If a customer is nice, or buys a lot, or I'm just having a good day I'll make samples pretty freely.  It's mostly skincare though, since we don't have many pigments to sell.  I almost never give pigment samples when we do have them though, but I think it's mostly cause I don't think of them/the customer doesn't ask.

So, I'd say, there is no harm in asking, but I wouldn't recommend going in just for samples-make it a part of your purchase.


----------



## baby_love (May 22, 2007)

*Re: Pigment Samples?*

about 2 years ago I went to a Nordstrom counter, and I spent about an hour trying to decide what to get.
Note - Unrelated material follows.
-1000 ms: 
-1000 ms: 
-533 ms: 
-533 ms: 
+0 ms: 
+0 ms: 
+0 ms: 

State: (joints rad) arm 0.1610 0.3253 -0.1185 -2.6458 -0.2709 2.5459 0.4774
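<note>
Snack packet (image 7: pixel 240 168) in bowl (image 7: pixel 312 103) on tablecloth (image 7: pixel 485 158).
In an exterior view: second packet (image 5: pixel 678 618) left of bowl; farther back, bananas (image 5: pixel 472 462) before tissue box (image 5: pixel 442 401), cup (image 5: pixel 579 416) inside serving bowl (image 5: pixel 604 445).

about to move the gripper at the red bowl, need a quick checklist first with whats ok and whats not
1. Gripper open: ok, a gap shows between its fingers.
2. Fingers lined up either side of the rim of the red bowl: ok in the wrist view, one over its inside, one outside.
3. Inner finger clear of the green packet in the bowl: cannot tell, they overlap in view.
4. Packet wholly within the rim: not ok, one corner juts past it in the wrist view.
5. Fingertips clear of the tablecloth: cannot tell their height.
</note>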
I ended up choosing Aquadasiac but they were out and the MA offered to make me a sample...she just scraped some off with a mascara spoolie.  It was a once in a lifetime thing and I didn't know HOW amazing she was for doing that haha, usually this won't happen.

at stores where they have a lot of pigments, I usually get samples.  I don't usually ask at the counters.


----------



## BunnyBunnyBunny (May 23, 2007)

*Re: Pigment Samples?*

Hmm. I only just got hired in November (2006) and I was told to NEVER ever scrape products. Maybe it's a new rule, or just my manager though?


----------



## midgetfury74 (May 23, 2007)

*Re: Pigment Samples?*

my MA is usually really generous with the samples, but im sure thats because she knows i spend a majority of my disposable income on product and am more likely to buy after trying it with other colors i have at home


----------



## lara (May 23, 2007)

*Re: Pigment Samples?*

Pigments and glitters are easily resold for profit on ebay, livejournal, or MU sites like this - if the AM feels that this is an issue, then the pigment and glitter sampling is usually cut right back in that area or to be done only on a set dollar basis. 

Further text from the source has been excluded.